Obama’s Overhaul Would Register Hedge Funds

     (CN) – President Obama’s plan to overhaul financial regulations, to prevent a repeat of the country’s credit and banking catastrophe, is laid out in a “nearly final” 85-page document the president is expected to reveal today.




     Among other things, the president proposes creating a National Bank Supervisor to oversee all federally chartered banks; strengthening capital requirements for banks; requiring hedge funds and other private pools of capital to register with the SEC; and regulating derivatives, including credit default swaps.
     The plan would give the Federal Reserve more authority over large financial institutions that could threaten the financial system, and give the Federal Deposit Insurance Corp. greater power to seize and break up such institutions.
     The document proposes five “key objectives;”
     1. Promote robust supervision and regulation of financial firms;
     2. Establish comprehensive supervision and regulation of financial markets
     3. Protect consumers and investors from financial abuse;
     4. Improve tools for managing financial crises; and
     5. Raise international regulatory standards and improve international cooperation.
     The first objective of the plan calls for “new authority for the Federal Reserve to supervise all firms that could pose a threat to financial stability, even those that do not own banks.”
     It would create a Financial Services Oversight Council to advise the Federal Reserve.
     It calls for “elimination of the federal thrift charter and other loopholes that allowed some depository institutions to avoid bank holding company regulation by the Federal Reserve.”
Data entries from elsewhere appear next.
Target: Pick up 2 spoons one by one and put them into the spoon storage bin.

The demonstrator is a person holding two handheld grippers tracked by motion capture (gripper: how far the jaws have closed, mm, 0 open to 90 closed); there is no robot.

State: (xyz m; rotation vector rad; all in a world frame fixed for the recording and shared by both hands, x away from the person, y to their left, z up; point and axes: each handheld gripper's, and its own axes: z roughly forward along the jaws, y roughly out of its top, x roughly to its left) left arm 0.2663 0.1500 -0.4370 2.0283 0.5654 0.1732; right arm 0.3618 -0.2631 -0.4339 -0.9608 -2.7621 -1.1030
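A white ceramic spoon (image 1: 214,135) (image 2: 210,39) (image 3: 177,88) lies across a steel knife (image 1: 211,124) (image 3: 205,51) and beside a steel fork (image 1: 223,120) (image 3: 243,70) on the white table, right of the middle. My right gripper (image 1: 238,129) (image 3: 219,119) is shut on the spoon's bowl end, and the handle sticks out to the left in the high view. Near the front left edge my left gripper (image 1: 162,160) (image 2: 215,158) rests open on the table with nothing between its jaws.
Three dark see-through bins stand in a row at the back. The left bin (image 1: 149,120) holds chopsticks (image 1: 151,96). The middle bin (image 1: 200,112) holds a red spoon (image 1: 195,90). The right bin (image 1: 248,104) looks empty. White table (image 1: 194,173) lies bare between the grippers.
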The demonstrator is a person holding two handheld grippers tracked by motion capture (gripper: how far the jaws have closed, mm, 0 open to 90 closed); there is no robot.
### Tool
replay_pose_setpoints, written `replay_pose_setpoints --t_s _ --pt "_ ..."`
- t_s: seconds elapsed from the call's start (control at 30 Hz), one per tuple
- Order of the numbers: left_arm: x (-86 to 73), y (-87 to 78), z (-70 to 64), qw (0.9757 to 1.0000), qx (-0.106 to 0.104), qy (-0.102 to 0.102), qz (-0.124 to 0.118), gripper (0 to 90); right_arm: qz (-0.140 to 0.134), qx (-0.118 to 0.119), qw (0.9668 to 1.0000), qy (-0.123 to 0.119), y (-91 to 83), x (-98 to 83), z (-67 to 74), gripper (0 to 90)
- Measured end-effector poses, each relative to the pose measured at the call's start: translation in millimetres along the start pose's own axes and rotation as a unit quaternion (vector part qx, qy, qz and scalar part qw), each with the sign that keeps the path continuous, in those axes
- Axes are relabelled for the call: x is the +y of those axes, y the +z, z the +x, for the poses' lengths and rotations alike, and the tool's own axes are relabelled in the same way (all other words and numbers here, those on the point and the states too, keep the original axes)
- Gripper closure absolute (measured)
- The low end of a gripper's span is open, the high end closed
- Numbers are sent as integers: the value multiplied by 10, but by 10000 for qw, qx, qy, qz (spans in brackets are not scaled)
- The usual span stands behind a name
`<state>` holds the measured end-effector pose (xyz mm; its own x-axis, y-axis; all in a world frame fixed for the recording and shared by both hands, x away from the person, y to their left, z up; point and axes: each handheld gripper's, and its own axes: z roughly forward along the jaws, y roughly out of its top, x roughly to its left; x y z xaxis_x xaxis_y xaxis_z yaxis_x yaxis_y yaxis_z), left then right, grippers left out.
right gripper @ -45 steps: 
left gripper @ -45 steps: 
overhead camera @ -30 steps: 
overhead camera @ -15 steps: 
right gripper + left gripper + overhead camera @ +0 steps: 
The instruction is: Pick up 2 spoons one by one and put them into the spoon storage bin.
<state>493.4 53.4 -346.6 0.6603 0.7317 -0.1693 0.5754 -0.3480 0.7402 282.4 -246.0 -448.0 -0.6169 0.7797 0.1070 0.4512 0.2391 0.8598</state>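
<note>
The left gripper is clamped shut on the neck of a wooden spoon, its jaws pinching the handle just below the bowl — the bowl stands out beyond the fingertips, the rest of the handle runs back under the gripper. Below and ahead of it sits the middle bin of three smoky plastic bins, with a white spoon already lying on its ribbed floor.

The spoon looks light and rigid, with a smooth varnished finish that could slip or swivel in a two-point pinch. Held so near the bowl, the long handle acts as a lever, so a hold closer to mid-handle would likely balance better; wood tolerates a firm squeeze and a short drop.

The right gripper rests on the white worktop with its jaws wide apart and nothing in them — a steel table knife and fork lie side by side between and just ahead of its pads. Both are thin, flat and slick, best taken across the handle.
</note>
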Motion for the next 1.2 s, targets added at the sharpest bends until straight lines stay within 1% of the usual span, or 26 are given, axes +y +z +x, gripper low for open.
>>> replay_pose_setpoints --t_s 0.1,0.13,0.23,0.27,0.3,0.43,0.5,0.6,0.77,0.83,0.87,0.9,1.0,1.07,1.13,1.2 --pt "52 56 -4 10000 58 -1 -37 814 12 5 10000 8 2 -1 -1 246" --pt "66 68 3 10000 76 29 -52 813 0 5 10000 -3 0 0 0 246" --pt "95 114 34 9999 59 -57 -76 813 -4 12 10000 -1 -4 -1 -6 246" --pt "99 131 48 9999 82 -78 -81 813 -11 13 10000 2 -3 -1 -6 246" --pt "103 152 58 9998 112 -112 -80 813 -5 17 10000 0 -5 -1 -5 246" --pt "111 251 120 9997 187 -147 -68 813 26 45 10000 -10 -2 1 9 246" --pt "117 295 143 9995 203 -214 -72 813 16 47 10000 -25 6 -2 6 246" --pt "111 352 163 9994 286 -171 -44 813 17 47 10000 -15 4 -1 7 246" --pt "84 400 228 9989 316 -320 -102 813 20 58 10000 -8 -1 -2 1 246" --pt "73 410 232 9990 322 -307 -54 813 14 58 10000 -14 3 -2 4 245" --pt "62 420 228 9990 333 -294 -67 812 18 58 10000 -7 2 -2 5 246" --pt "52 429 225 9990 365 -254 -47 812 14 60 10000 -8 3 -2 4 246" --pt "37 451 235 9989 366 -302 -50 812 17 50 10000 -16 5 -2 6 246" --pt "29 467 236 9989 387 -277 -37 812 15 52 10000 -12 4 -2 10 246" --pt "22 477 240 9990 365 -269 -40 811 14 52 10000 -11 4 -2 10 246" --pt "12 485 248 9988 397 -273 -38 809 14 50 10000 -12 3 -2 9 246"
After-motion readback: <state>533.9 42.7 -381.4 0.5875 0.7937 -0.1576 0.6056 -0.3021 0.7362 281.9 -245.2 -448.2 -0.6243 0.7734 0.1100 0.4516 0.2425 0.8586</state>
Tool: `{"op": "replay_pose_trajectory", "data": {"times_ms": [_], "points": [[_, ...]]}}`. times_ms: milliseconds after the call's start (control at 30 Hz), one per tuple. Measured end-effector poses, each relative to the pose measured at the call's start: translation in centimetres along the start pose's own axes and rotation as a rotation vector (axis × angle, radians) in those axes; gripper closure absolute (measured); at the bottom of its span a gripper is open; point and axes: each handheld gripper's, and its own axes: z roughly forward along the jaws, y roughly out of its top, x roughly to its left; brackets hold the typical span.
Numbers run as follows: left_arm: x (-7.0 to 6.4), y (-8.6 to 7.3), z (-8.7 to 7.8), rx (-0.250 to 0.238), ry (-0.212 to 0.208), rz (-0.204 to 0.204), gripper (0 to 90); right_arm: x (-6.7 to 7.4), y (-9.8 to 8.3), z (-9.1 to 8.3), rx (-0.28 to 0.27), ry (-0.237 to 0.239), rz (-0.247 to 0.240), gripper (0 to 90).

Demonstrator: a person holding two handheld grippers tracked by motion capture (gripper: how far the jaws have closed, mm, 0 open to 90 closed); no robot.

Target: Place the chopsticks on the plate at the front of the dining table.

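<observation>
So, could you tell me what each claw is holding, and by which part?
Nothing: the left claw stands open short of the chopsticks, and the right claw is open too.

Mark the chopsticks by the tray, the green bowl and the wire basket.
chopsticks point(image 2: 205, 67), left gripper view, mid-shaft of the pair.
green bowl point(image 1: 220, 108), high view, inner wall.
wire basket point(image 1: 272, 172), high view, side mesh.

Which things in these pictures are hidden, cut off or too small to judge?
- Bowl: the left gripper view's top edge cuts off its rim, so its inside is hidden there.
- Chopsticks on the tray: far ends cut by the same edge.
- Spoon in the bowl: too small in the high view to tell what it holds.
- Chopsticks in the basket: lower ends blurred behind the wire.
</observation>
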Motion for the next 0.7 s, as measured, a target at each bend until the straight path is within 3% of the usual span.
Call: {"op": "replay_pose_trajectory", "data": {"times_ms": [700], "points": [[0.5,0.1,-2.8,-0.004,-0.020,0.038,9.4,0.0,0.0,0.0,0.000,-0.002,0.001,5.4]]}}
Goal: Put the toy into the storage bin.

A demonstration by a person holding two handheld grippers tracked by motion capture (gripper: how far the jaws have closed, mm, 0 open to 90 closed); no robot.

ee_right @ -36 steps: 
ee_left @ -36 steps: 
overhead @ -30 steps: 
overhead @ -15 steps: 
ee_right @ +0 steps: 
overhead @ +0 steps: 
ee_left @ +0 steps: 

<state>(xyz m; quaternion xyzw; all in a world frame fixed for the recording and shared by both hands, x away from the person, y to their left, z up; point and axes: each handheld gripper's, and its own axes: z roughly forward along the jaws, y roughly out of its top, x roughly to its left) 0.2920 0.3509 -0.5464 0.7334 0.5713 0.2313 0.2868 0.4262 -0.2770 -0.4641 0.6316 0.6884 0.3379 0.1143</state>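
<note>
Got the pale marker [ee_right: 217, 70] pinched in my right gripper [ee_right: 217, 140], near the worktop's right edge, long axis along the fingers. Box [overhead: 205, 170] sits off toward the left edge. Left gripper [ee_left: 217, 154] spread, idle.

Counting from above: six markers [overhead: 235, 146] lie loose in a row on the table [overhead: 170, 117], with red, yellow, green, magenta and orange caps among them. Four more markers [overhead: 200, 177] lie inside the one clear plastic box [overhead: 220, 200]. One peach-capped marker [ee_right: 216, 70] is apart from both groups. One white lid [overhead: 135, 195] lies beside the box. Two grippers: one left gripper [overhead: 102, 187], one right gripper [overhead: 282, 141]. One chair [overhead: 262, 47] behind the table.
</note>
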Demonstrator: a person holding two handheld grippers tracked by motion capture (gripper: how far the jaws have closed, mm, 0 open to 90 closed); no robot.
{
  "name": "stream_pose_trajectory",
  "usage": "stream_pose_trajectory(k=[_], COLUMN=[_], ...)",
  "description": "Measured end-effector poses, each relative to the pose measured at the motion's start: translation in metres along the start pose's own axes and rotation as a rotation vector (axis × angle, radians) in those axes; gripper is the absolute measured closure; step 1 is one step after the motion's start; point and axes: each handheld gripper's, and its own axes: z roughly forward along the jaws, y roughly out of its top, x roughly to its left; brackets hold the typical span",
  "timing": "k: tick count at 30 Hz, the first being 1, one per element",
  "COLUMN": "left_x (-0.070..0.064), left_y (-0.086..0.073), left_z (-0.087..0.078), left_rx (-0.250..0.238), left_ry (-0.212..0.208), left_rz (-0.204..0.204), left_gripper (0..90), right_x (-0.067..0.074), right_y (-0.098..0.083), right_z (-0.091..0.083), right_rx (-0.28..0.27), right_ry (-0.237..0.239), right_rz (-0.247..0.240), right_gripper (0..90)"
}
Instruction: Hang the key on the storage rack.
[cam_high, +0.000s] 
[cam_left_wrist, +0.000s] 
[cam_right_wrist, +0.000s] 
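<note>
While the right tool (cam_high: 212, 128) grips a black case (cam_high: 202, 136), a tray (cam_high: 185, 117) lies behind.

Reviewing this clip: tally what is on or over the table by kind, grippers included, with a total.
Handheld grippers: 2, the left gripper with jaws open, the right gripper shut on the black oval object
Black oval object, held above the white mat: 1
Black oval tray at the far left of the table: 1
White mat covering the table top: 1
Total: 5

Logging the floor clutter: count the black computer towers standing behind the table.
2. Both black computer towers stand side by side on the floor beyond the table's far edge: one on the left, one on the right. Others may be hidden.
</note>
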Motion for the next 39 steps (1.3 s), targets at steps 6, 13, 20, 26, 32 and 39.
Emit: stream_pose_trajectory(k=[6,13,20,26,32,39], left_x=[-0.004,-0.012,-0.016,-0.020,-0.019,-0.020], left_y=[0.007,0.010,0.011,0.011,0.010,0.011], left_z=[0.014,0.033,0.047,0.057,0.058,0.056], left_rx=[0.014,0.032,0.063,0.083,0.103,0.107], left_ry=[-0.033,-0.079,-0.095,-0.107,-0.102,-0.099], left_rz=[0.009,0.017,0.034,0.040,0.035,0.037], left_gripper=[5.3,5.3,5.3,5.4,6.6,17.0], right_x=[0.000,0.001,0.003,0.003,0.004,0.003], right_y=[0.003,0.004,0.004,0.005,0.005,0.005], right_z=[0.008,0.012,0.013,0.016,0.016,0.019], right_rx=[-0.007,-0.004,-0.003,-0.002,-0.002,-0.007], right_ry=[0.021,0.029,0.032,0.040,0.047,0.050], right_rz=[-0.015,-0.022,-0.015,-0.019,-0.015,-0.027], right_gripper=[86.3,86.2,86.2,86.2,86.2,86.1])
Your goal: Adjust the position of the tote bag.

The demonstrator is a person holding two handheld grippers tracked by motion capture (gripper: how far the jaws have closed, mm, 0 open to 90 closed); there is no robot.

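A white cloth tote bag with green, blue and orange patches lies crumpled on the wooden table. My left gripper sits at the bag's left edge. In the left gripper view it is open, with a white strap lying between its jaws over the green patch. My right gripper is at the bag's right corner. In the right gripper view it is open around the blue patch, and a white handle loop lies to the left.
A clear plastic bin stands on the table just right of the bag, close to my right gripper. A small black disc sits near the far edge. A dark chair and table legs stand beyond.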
     And it would require all hedge funds and other “private pools of capital” to register with the SEC.
     The third objective calls for creation of a Consumer Financial Protection Agency “to protect consumers across the financial sector from unfair, deceptive, and abusive practices.”
     The fourth objective – in an obvious glance at the meltdown of American International Group – calls for a “new regime to resolve nonbank financial institutions whose failure could have serious systemic effects.”
     It also would revise the Federal Reserve’s emergency lending powers “to improve accountability.”
     The plan was worked out over weeks of meetings with financial institutions, but is believe to be mainly the brainchild of Congressman Barney Frank and Senator Christopher Dodd.